In this installment of “Drawing First Blood,” Saskia Middeldorp, MD, PhD, professor of medicine and head of the Department of Internal Medicine at Radboud University Medical Center in Nijmegen, Netherlands, and an author of the ASH guidelines, and Arielle Langer, MD, MPH, director of the Thalassemia Program and the Women’s Bleeding and Clotting Disorders Program at Brigham and Women’s Hospital in Boston, discuss whom to test for thrombophilia and when.
Who needs to be tested for thrombophilia?
Dr. Middeldorp: The general rule is to test if there would be consequences of knowing the result of the test. It’s very hard to pin down which patients should or should not be tested. The main question is: If a patient tests positive (or negative), what are we going to do? Are we going to change management? Are we going to prescribe thrombosis prophylaxis? Are we going to change anticoagulants?

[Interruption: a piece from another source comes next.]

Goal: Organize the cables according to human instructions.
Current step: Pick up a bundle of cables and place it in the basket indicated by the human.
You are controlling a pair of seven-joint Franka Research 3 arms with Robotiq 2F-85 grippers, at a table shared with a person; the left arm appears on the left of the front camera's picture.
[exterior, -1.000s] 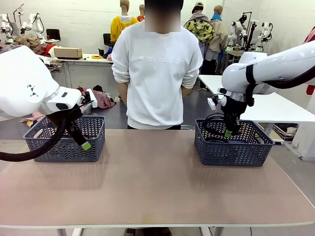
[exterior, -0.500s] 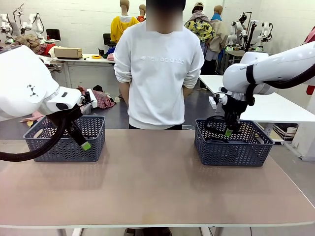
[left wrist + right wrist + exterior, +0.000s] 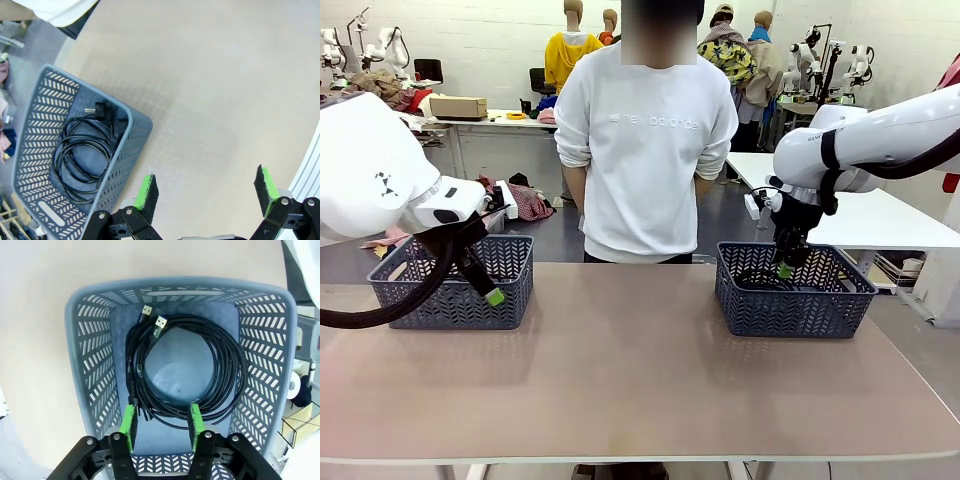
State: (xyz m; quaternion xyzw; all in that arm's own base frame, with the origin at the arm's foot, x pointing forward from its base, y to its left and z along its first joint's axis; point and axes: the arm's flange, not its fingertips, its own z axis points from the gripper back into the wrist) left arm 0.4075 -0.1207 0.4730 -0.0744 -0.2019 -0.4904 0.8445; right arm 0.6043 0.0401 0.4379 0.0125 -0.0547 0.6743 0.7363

Dr. Langer: In my mind, it’s sometimes easier to say who doesn’t need to be tested because that list is more concrete. The people with unambiguously provoked clots — for example, somebody who had a knee replacement and was only given aspirin for VTE prophylaxis — don’t need to be tested. The person who is unambiguously indicated for lifelong prophylaxis after a clot doesn’t need to be tested. I’m saying something very similar to what you said, which is, if we already know what to do with the patient, regardless of the testing, we shouldn’t be sending the test.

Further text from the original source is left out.